Deklarasi Quebec secara spesifik menyebutkan bahwa ekowisata merupakan suatu bentuk wisata yang mengadopsi prinsip-prinsip pariwisata berkelanjutan yang membedakannya dengan bentuk wisata lain. Dalam praktik hal itu terlihat dalam bentuk kegiatan wisata yang :

a) Secara aktif menyumbang kegiatan konservasi alam dan budaya;

b) Melibatkan masyarakat lokal dalam proses perencanaan, pengembangan, pengelolaan wisata, serta memberikan sumbangan positif terhadap tingkat kesejahteraan masyarakat lokal; dan

c) Dilakukan dalam bentuk wisata independen atau diorganisasi dalam skala kecil (UNEP, 2000; Heher, 2003).

Dengan kata lain ekowisata adalah bentuk industri pariwisata berbasis lingkungan yang memberikan dampak kecil bagi kerusakan alam dan budaya lokal sekaligus menciptakan peluang kerja dan pendapatan, serta membantu kegiatan konservasi alam itu sendiri (Panos, dikutip oleh Ward,1997).

Sekilas Tentang Ekowisata




Sekitar tahun 1980-an lahir suatu konsep Alternative Tourism yang memberikan suatu kritikan terhadap paradigma lama tentang pariwisata. Pembangunan pariwisata pada paradigma lama cenderung merupakan pembangunan besar-besaran dengan pertumbuhan yang cepat, eksploitasi sumberdaya baik alam maupun masyarakat tanpa memperhatikan kelestariannya, dan tidak memperhatikan kepentingan masyarakat lokal. Paradigma baru kemudian muncul dengan memperhatikan kepentingan masyarakat lokal. Konsep baru inilah yang kelak populer dinamakan ekowisata.

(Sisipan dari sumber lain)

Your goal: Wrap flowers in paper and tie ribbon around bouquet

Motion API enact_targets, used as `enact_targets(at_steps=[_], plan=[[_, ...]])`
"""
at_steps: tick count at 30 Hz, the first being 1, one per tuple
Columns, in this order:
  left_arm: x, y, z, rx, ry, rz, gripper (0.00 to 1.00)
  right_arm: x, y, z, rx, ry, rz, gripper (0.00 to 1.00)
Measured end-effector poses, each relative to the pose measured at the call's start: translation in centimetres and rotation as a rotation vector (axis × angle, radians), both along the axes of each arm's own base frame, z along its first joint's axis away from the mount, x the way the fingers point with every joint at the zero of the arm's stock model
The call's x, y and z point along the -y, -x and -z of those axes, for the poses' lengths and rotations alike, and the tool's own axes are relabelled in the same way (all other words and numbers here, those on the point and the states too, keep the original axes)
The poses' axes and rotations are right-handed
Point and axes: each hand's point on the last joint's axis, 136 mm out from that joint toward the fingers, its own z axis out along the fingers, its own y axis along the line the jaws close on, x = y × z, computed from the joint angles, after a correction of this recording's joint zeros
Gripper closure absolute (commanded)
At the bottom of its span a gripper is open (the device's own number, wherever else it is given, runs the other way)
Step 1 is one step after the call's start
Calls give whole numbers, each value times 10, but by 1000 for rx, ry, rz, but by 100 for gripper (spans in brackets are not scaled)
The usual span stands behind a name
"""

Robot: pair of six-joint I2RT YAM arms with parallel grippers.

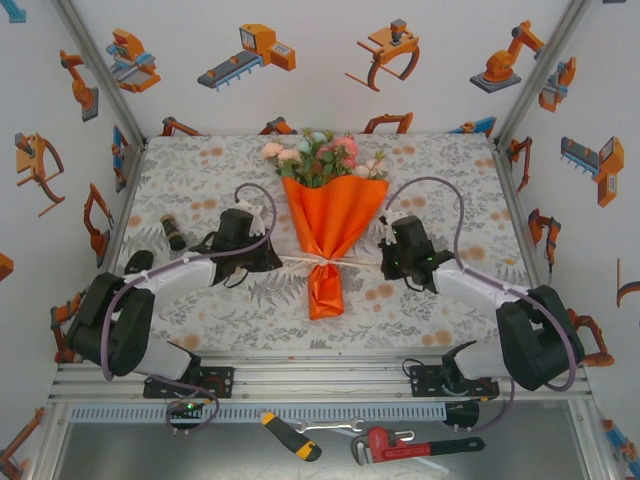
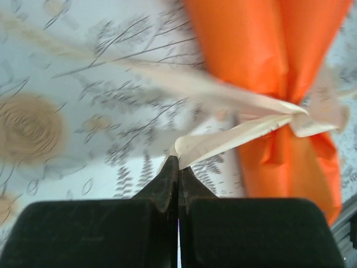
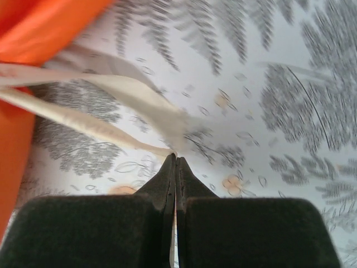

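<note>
At the centre of the table (image 1: 440, 180), top view, the bouquet (image 1: 330, 215) lies with blooms toward 12 o'clock, the ribbon (image 1: 300, 262) tied round its neck and running toward 9 and 3; a dark cylinder (image 1: 173, 233) lies far out at 9, a screwdriver (image 1: 291, 437) and wrench (image 1: 398, 443) at 6. Left wrist view: the left gripper (image 2: 178, 162) is clamped on one ribbon end, with the orange paper (image 2: 262, 56) at 1 o'clock. Right wrist view: the right gripper (image 3: 175, 162) pinches the other end.

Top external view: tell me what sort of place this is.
Probably a robot-lab test booth, not a florist's: white walls covered in orange robot stickers, an aluminium rail at the front, and a red pipe wrench and screwdriver lying below it.
</note>
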Motion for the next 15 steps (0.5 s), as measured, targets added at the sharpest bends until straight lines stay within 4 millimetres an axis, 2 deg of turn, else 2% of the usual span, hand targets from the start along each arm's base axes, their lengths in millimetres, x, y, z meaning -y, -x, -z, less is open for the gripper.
enact_targets(at_steps=[3,6,8,11,13,15], plan=[[-19,4,17,-70,-17,-70,100,19,-2,5,-41,-78,134,100],[-31,1,24,-112,-8,-123,100,40,-8,7,-76,-164,267,100],[-30,1,26,-130,11,-131,100,47,-9,9,-101,-202,322,100],[-29,1,28,-149,27,-142,98,47,-9,9,-119,-243,343,100],[-31,0,27,-153,35,-156,81,43,-9,7,-129,-280,333,85],[-32,-2,24,-146,54,-165,65,40,-8,3,-136,-315,319,65]])
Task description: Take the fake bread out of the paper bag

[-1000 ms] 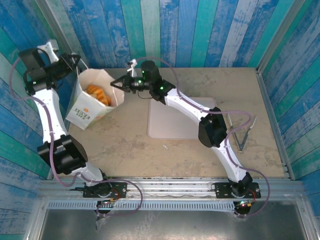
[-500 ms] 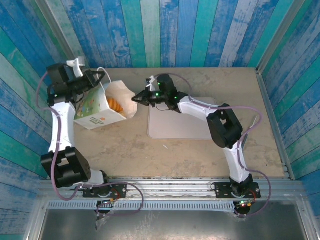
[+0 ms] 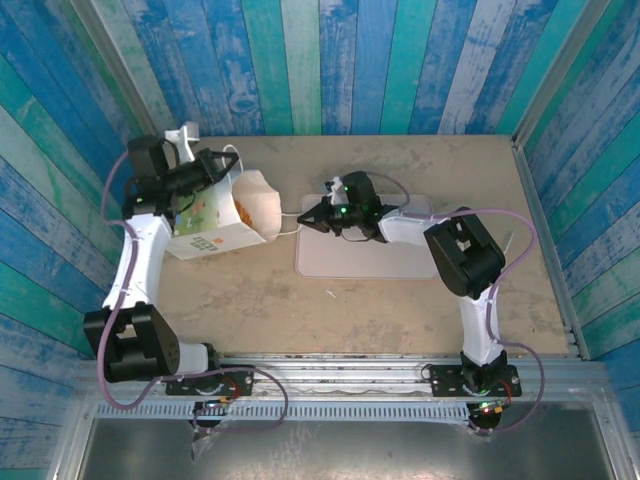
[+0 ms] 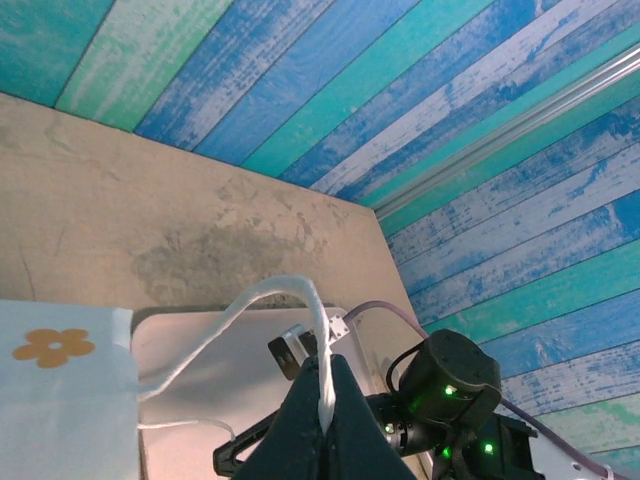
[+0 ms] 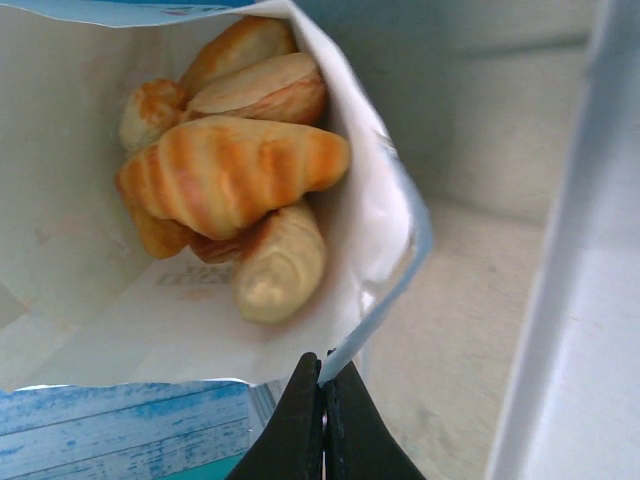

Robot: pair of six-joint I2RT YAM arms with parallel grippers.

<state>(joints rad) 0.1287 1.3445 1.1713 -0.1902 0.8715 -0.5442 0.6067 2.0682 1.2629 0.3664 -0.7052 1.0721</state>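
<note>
- White paper dominates the top external view. The paper bag (image 3: 205, 228) lies tipped on its side on the table (image 3: 420, 165), with its mouth opening toward the right claw (image 3: 310, 216). The left claw (image 3: 213, 166) sits at the bag's back upper edge. The fake bread (image 3: 243, 208) shows as an orange patch just inside the mouth, between the two claws and nearer the right one.
- In the left wrist view, the left claw (image 4: 322, 400) is clenched on the bag's white cord handle (image 4: 270, 295), which loops up ahead of the fingertips. A corner of the bag sits below and to the claw's left, and the pale pink tray (image 4: 200, 360) lies beyond.
- In the right wrist view, the right claw (image 5: 322, 400) is pinched tight on the bag's rim — or its cord, I cannot tell which. The bread is piled straight ahead of the tips and a little left, deep against the bag's bottom. The top croissant (image 5: 235, 172) lies with its long axis crosswise to the claw's line of reach.
- My judgement is that the right claw is the nearer one — it would have to let go of the bag before reaching in.
</note>
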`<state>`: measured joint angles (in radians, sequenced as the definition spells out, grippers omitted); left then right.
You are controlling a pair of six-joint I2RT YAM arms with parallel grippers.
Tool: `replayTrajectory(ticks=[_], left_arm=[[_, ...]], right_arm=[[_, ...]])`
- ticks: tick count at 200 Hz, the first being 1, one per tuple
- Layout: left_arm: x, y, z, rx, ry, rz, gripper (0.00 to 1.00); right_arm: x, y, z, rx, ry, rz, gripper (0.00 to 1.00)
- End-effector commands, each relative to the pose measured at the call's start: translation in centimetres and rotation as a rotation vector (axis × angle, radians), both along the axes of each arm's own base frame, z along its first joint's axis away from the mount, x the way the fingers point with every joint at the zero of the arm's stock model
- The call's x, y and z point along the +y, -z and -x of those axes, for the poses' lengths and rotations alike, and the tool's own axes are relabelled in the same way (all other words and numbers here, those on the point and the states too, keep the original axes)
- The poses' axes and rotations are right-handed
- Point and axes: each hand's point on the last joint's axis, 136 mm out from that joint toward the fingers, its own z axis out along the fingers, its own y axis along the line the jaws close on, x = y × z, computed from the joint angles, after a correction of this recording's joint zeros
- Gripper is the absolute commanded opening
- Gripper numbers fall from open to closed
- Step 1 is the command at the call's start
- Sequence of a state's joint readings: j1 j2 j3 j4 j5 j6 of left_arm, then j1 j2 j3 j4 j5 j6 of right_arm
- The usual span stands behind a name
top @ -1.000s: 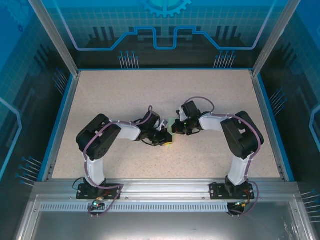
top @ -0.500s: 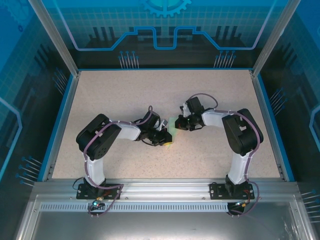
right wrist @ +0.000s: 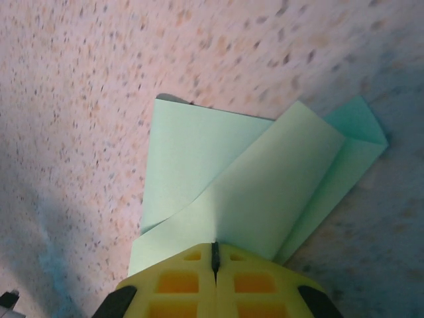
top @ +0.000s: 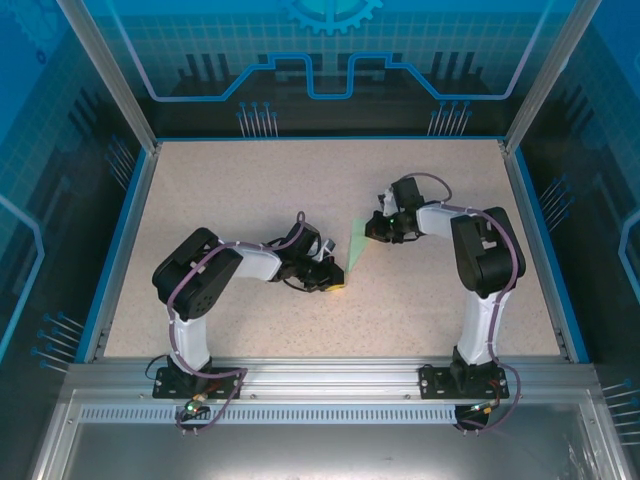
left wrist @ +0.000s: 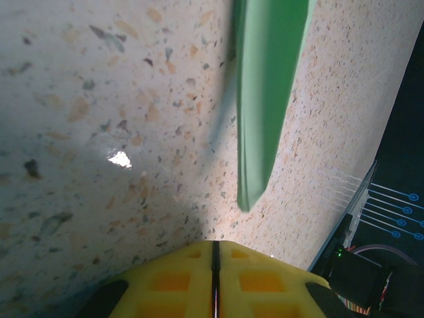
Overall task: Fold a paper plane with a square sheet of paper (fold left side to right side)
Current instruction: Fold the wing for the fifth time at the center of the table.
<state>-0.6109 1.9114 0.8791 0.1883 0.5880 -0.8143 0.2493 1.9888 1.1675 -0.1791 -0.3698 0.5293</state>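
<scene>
Pinching a raised flap of the sheet of paper point(right wrist: 218, 165) with the right gripper point(right wrist: 214, 250), its yellow fingers point(right wrist: 173, 281) pressing together along a thin dark seam and the flap's edge disappearing under their tips. Showing, in the right wrist view, as a pale green, partly folded shape: one layer lying flat on the speckled table point(top: 240, 190), a broad flap slanting across it toward the fingers, and a narrow pointed corner sticking out on the right.

Sitting near the middle of the table in the overhead view, appearing as a slim slanted sliver, its far end just beside the right gripper and its near end just beside the left gripper point(top: 336, 274).

Resting the left gripper low by the table surface, to the near left of the paper, jaws sitting fully shut and empty, yellow pads point(left wrist: 165, 281) meeting along a hairline gap. Looking from the left wrist at a long green strip tapering to a point just beyond those fingertips, apart from them, and casting a soft shadow on the table beside it.
</scene>
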Motion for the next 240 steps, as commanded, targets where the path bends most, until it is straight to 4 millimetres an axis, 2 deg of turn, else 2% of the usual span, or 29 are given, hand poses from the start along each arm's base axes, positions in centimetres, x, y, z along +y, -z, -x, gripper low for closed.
replayTrajectory(ticks=[1,25,63,89,157,204,240], left_arm=[[1.6,3.3,2.4,0.123,-0.010,-0.097,0.10],[1.3,0.4,1.5,0.062,-0.009,-0.044,0.11],[1.3,-5.7,0.2,-0.079,0.002,0.011,0.18],[0.6,-7.9,-0.4,-0.115,0.028,0.035,0.24],[-1.7,-5.4,-3.1,-0.087,0.082,0.012,0.26],[-0.9,-2.8,-5.5,-0.075,0.031,-0.056,0.26],[-0.5,-0.8,-5.7,-0.044,0.028,-0.085,0.26]], right_arm=[[-0.2,1.2,0.1,0.028,-0.013,0.016,0.01],[0.2,1.5,1.3,0.058,-0.033,0.022,0.01],[1.1,1.7,3.6,0.079,-0.058,0.022,0.01],[2.0,1.6,4.8,0.084,-0.066,0.019,0.01],[3.3,1.8,6.0,0.099,-0.091,0.030,0.01],[3.5,1.7,6.3,0.099,-0.096,0.026,0.01],[3.6,1.7,6.4,0.098,-0.102,0.025,0.01]])
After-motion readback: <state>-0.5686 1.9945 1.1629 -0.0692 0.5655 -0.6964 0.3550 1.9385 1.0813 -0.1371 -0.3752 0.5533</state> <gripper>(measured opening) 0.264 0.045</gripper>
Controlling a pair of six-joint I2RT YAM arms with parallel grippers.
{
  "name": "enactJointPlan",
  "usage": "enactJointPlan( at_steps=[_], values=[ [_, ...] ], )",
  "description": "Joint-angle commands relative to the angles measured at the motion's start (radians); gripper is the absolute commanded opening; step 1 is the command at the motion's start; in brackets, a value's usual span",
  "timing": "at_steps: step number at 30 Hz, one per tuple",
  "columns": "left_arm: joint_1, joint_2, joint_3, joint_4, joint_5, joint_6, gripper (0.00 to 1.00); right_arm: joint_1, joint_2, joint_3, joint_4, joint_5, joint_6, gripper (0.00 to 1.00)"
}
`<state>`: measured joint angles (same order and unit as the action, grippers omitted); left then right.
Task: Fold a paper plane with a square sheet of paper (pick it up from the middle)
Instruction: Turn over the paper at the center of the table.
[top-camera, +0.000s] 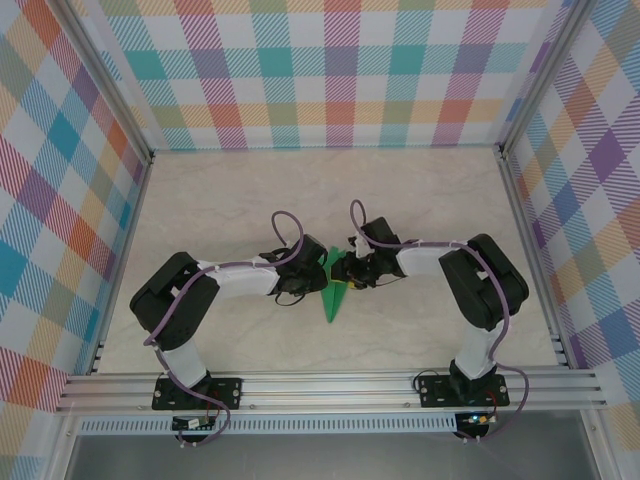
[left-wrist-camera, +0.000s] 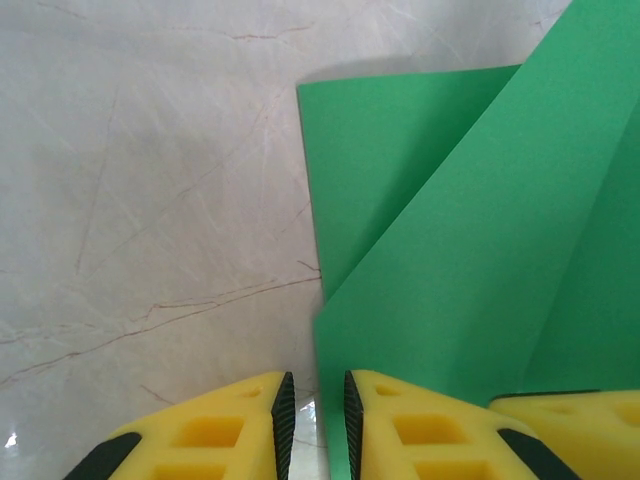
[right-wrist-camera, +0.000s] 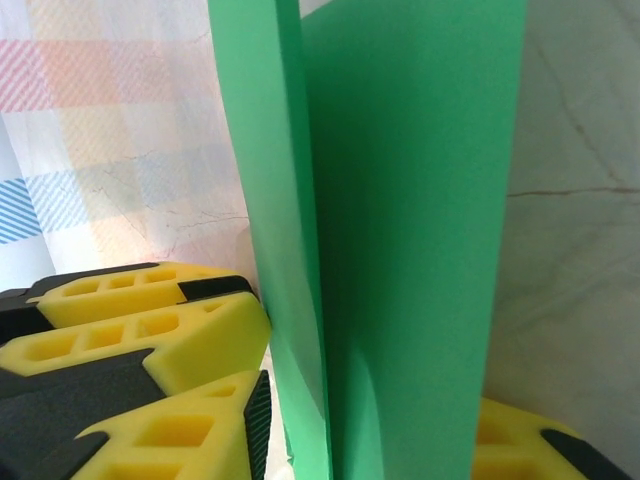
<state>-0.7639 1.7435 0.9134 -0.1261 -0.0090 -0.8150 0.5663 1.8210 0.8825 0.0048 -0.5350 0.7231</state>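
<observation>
At the tabletop's (top-camera: 250, 190) middle, left jaws are sitting slightly apart at the paper's (top-camera: 334, 296) edge, right jaws straddling its raised fold, grip unclear; uneven squeezing is risking a skewed crease.

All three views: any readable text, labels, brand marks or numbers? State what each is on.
No legible text in any view.
green paper: plain, no print.
yellow fingers: no markings.
table and plaid walls: pattern only.
small boards at the arm bases: too small to read.
</observation>
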Motion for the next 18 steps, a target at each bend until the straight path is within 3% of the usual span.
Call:
enactJointPlan(
  at_steps=[1, 9, 15, 18],
  values=[
    [0.004, 0.003, -0.023, 0.024, 0.017, -0.011, 0.23, 0.020, 0.030, 0.014, 0.034, -0.008, 0.001, 0.31],
    [0.004, -0.113, -0.081, 0.037, 0.006, -0.029, 0.23, 0.037, 0.002, 0.031, -0.017, 0.030, -0.030, 0.12],
    [0.004, -0.335, -0.164, -0.062, -0.058, -0.028, 0.27, 0.041, -0.159, 0.045, -0.223, 0.152, -0.121, 0.06],
    [0.004, -0.469, -0.189, -0.191, -0.098, -0.009, 0.29, 0.052, -0.248, 0.045, -0.344, 0.245, -0.160, 0.06]
  ],
)
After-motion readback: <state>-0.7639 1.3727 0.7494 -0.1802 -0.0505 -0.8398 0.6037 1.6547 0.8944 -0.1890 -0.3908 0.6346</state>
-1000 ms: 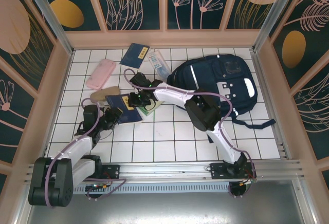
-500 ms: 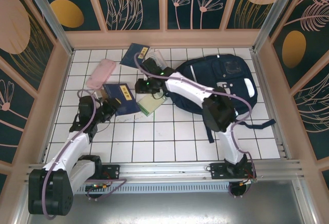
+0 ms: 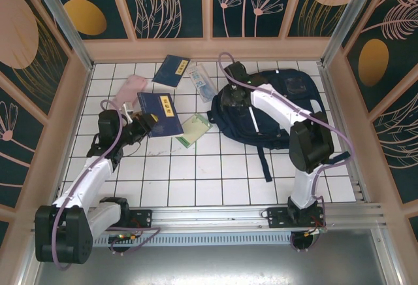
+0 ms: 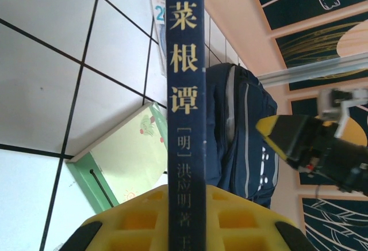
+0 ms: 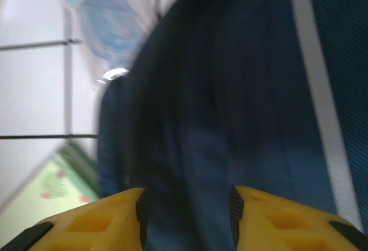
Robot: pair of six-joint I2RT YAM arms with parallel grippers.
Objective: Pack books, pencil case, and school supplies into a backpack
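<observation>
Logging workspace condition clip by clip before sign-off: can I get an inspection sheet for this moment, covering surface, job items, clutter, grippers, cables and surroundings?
surface: white tiled table, no spills seen.
job's things: backpack lying at right; black book held up, spine toward the left wrist camera; navy booklet, clear packet, green notepad and pink pencil case on the tiles.
clutter: nothing seen.
grippers: left gripper shut on the black book; right gripper astride backpack fabric, grip unclear in the blur.
cables: lilac cable along each arm, no snag seen.
surroundings: floral wall panels on three sides; metal rail at the near edge.
</observation>
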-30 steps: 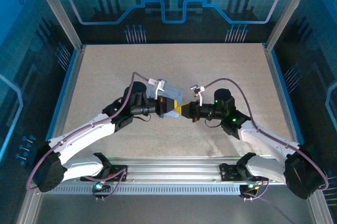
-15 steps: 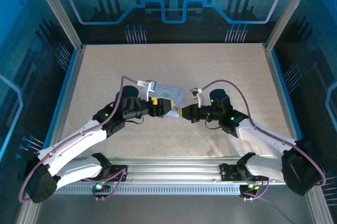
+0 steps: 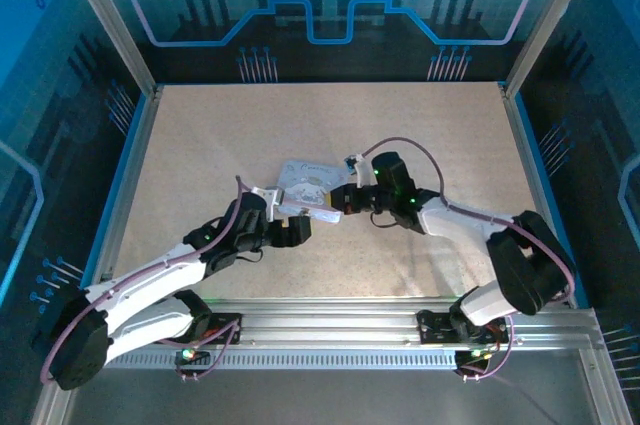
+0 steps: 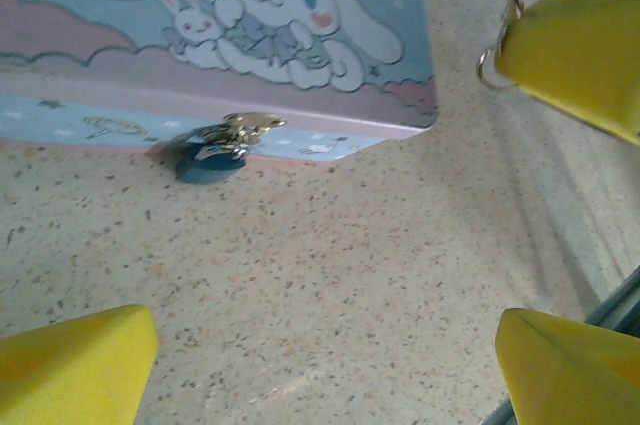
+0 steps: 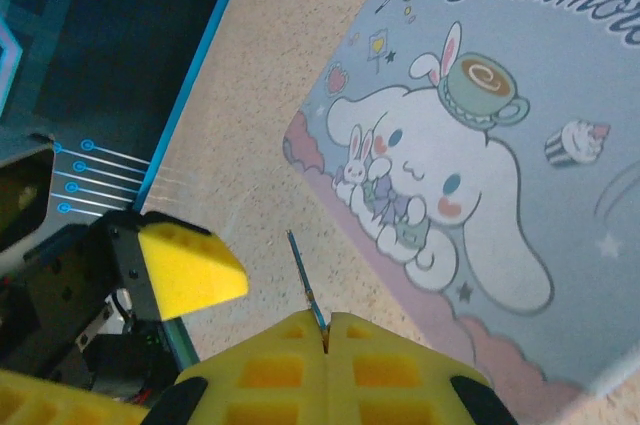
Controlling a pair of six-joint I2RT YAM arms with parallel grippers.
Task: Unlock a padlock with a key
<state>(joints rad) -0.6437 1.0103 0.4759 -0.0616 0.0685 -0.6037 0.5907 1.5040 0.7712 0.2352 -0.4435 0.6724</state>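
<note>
Yellow foam pads (image 5: 250,370) on the right jaws are pressed together with the key (image 5: 304,275) pinched between them. Its thin blade pokes out ahead, over the surface (image 5: 260,75) just beside the cartoon tin (image 5: 500,145). I judge the grip is set that way so the blade leads and can be steered into a keyhole. From the left wrist camera I see the key ring (image 4: 497,40) dangling beside that same pad.

The padlock (image 4: 212,157) hangs from the clasp on the tin's near edge, its dark blue body resting on the speckled surface. The key is apart from it, off to one side, so the insertion is not yet done.

The left jaws stand wide apart with nothing between them, their 2 pads (image 4: 70,365) framing the padlock from a little way off. I read that as a position for steadying the lock or the tin.

The left arm (image 3: 150,280) lies low and stretched, reaching from the near-left corner toward the tin. The right arm (image 3: 460,225) folds in from the right, forearm running leftward, wrist at the tin's near-right corner.
</note>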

Ekowisata (Fennel, 1999:43) merupakan wisata berbasis alam yang berkelanjutan dengan fokus pengalaman dan pendidikan tentang alam, dikelola dengan sistem pengelolaan tertentu dan memberi dampak negatif paling rendah terhadap lingkungan, tidak bersifat konsumtif dan berorientasi pada lokal (dalam hal kontrol, manfaat yang dapat diambil dari kegiatan usaha).

Jauh sebelumnya, Auliana Poon (1993), telah menyebutkan bahwa pariwisata masal telah membuka jalan untuk ’pariwisata baru’. Yang dimaksud dengan wisatawan baru adalah wisatawan yang lebih canggih dan berpengalaman, yang lebih suka merencanakan perjalanan wisata mereka sendiri dan bepergian secara mandiri. Menurut Poon, wisatawan baru ini bersifat lebih spontan dan luwes dalam mengatur susunan perjalanan wisata mereka. Mereka juga lebih cenderung menyenangi obyek-obyek wisata dengan minat khusus, seperti wisata budaya, wisata berbasis alam atau wisata petualangan. Mereka lebih mementingkan pengalaman yang asli dan perjalanan singkat ke satu daerah wisata saja.